The documentation states that “For a transaction to commit, the majority of the group have to agree on the order of a given transaction in the global sequence of transactions.”
This means that as soon as the majority of nodes member of the group ack the writeset reception, certification can start. So, as a picture is worth a 1000 words, this is what it looks like if we take the illustrations from my previous post:
So theoretically, having 2 nodes in one DC and 1 node in another DC shouldn’t be affected by the latency between both sites if writes are happening on the DC with the majority of nodes. But this is not the case.
As you can see on the video above, every 3rd write to the system is affected by the latency. That’s because the system has to wait for the noop (single skip message) from the “distant” node. As Alfranio explained it in his blog post about our homegrown paxos based consensus, XCom is a multi-leader or more precisely a multi-proposer solution. In this protocol, every member has an associated unique number and a reserved slot in the stream of totally ordered messages. There is no leader election and each member is a leader of its own slots in the stream of messages. Members can propose messages for their slots without having to wait for other members. But if they don’t have anything to say, they need to tell it too and this is where we are affected by the latency.
So in conclusion, having a distant node (or with higher latency) as member of a Group slows down the full workload. Not constantly but at least in correlation with its ratio on the cluster. 1/3 for a 3 nodes cluster for example.
At least for now, if you need to have a distant node and using it only for reads, I would advice to use asynchronous replication between your two sites or being prepare to pay the cost of the latency.

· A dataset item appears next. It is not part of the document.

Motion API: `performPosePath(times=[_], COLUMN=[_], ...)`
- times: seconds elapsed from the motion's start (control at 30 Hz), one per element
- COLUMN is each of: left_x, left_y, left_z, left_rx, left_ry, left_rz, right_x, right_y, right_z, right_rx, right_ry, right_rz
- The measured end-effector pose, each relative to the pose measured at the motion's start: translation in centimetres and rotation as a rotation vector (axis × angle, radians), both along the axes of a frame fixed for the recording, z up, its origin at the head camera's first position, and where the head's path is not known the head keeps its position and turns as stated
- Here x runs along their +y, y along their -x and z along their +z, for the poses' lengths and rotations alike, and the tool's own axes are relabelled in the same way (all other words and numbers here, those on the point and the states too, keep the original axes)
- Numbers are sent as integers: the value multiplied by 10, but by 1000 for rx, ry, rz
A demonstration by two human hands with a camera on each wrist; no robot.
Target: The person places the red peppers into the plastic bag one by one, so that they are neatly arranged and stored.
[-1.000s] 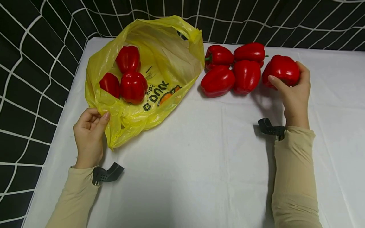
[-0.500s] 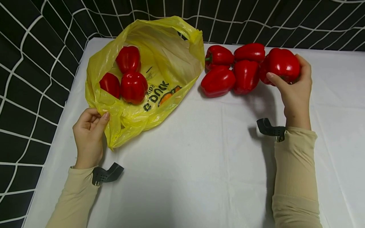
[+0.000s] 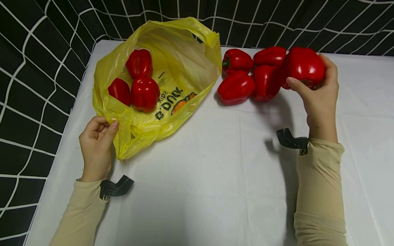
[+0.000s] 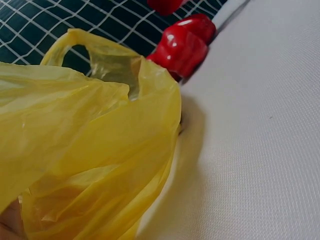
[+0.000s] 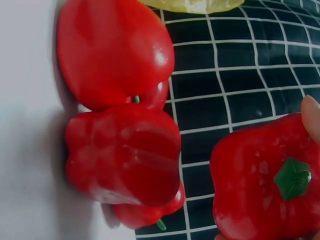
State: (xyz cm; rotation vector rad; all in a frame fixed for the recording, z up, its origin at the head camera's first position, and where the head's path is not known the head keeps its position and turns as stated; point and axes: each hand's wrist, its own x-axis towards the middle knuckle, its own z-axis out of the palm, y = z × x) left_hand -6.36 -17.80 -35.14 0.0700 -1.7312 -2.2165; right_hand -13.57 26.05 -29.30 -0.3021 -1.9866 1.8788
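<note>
My left hand pinches the near left edge of a yellow plastic bag, whose mouth gapes toward me. Inside the bag lie 3 red bell peppers. At the right, my right hand grips another red bell pepper between thumb and fingers, raised above the table; its green stem faces the right wrist camera. Beside it, several red bell peppers sit clustered on the table, right of the bag. In the left wrist view the bag hides most of the left hand.
A white cloth covers the table. Black panels with white grid lines stand along the back and left edges. A dark wrist mount juts inward from each sleeve.
My right hand has lifted its bell pepper off the table, up and slightly left, so it now overlaps the cluster in the head view. The left hand and bag stay practically still.
</note>
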Motion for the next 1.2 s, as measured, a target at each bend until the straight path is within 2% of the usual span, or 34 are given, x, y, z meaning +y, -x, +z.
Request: performPosePath(times=[0.27,0.47,0.57,0.7,0.8,0.97,1.2], left_x=[0,0,0,0,0,0,1], left_y=[0,0,0,0,0,0,0], left_z=[1,2,2,1,1,1,1], left_rx=[-5,-8,-11,-12,-12,-10,-9], left_ry=[7,16,17,14,13,7,5], left_rz=[3,1,2,3,2,2,4], right_x=[-8,-14,-17,-21,-24,-27,-32], right_y=[-2,-4,-5,-6,-7,-7,-6], right_z=[6,8,10,12,12,11,9], right_rx=[13,58,35,-15,-8,28,99], right_ry=[-40,-41,-119,-274,-323,-311,-200], right_rz=[14,24,24,18,7,14,75])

Was your test case with Single-Primary mode or Multi-Primary mode? Or does it matter?
Thank you for your question. In fact currently it doesn’t matter. This is indeed somewhere we could implement some optimization.
[…] Replication, that doesn’t hold since before apply all group members do the certification (or at least the majority, with those 10ms). In fact, we can only know that this “master” (writer) will apply […]
As you said : “”So theoretically, having 2 nodes in one DC and 1 node in another DC shouldn’t be affected by the latency between both sites if writes are happening on the DC with the majority of nodes. But this is not the case.””
Any 2021 update concerning this behavior and “latency-price-to-pay”, with your example of having 2 local nodes (majority) + 1 distant node ?
It´s still the same as Group Replication needs consistency to protect your data. It would be a very bad idea to just not care about the other site.
Of course there have been improvements for low latency networks but if the node is away with a very low latency compare to the other nodes at a certain point, even if you can delay you might be affected if write load is faster then the ack .